- EXERCISE INSTRUCTIONS -
Below are records; how many of their lines contain "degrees"? Reply with the number and no other words.

- GIVEN DATA -
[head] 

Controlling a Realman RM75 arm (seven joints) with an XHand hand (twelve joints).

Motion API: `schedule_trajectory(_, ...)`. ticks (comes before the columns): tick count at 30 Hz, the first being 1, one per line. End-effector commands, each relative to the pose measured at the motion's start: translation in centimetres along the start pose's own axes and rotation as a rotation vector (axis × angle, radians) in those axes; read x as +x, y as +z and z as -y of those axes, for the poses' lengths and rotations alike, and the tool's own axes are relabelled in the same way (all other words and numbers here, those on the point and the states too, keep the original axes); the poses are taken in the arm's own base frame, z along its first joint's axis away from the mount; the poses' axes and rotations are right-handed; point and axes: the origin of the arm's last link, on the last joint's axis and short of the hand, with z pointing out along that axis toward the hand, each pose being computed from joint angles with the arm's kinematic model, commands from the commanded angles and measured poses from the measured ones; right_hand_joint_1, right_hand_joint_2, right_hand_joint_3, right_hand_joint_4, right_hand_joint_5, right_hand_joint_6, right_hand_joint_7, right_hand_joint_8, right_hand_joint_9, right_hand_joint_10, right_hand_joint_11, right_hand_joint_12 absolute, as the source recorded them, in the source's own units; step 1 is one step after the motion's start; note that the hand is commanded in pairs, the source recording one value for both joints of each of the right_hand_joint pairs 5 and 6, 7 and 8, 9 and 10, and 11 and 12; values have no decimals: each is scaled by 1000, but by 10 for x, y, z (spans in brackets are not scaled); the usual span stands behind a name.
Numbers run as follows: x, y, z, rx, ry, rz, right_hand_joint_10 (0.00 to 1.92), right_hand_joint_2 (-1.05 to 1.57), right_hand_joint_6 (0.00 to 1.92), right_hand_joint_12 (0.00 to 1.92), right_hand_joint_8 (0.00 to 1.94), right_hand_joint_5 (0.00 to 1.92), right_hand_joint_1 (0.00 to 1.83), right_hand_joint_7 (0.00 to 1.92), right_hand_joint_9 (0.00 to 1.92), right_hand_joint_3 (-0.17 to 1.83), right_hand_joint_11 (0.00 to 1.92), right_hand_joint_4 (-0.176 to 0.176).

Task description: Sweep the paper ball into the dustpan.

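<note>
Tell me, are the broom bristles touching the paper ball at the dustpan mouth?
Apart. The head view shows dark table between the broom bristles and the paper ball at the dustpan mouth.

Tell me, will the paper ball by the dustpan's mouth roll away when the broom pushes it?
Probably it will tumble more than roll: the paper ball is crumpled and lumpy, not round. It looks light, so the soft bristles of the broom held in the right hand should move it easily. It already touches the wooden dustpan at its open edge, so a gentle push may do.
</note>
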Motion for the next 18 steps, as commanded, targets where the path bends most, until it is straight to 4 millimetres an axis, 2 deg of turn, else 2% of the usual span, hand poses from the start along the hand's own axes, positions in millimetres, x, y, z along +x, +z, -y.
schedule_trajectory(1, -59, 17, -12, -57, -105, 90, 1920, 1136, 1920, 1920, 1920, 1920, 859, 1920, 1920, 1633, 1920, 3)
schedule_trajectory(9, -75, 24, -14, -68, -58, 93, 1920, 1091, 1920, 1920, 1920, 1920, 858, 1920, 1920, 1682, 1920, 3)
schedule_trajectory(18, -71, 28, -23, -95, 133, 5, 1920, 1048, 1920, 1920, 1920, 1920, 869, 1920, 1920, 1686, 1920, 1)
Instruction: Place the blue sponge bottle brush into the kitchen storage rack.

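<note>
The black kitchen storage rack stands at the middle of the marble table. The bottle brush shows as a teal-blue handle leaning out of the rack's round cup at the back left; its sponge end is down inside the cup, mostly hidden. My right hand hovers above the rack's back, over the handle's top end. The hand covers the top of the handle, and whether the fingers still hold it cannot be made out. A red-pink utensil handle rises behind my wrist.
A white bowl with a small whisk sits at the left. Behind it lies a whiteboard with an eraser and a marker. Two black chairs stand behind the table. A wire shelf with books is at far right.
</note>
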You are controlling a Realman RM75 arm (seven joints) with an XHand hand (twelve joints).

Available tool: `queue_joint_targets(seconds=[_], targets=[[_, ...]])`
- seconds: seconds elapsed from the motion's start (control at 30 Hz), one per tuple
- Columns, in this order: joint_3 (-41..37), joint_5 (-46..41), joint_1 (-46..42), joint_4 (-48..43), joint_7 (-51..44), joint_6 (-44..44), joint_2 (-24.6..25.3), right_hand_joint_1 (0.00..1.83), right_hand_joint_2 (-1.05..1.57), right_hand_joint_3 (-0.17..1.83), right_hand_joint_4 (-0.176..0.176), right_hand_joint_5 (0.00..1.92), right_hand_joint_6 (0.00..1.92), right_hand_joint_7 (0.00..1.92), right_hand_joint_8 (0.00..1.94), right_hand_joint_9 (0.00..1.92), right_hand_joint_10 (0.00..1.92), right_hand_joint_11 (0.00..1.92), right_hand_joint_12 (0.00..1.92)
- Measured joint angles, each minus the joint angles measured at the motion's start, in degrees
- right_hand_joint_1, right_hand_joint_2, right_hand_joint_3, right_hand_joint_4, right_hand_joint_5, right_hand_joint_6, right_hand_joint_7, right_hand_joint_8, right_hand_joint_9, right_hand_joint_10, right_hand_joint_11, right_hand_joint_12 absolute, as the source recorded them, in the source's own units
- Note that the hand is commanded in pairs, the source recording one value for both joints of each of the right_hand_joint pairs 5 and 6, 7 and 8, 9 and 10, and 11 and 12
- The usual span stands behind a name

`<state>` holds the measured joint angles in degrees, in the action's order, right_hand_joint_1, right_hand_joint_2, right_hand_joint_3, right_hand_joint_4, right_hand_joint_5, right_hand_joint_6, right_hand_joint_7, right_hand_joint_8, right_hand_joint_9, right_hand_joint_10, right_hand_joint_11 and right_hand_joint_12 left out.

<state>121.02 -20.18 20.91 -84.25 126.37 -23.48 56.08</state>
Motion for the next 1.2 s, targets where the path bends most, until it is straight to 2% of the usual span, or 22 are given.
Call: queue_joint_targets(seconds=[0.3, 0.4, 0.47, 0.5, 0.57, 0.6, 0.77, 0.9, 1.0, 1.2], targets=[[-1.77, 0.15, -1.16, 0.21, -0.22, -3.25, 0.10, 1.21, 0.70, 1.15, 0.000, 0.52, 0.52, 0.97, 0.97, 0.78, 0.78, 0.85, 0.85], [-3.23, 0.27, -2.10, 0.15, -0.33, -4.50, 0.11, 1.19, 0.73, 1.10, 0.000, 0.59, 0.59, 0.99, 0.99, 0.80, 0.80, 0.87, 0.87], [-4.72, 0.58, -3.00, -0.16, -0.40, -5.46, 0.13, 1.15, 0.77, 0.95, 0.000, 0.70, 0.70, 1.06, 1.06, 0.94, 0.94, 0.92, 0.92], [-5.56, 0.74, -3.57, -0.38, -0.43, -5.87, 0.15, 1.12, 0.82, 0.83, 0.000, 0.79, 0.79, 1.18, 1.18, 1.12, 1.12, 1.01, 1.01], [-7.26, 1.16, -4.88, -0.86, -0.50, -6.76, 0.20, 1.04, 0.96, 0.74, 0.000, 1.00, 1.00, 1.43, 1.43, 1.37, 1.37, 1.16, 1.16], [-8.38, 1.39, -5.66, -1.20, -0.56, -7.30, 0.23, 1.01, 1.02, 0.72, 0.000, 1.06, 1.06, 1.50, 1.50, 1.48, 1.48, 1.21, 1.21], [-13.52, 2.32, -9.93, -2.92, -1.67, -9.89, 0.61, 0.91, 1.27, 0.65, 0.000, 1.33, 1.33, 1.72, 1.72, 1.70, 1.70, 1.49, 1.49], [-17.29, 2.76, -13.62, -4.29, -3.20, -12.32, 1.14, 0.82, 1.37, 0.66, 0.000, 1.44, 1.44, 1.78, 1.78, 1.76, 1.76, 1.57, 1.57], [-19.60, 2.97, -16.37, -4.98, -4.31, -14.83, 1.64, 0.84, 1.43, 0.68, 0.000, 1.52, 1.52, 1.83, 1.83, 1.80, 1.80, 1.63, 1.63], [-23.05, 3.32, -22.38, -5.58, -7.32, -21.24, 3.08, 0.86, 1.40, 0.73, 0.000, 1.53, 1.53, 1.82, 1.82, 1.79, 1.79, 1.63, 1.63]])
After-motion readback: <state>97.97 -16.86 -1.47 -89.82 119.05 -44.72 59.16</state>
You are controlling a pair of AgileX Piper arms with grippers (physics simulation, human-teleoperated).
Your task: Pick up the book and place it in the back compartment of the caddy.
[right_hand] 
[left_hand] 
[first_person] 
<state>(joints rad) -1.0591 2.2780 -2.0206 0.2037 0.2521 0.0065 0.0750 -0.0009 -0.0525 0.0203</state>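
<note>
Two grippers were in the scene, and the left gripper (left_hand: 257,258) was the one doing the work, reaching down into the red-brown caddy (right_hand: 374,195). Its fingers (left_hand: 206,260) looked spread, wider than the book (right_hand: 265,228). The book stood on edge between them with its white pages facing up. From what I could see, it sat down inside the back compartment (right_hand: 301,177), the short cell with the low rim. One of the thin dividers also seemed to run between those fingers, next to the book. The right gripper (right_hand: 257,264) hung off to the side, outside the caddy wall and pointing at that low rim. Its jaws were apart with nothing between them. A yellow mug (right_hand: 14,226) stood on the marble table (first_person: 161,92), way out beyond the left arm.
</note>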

- RESULT FOR THIS EXERCISE -
2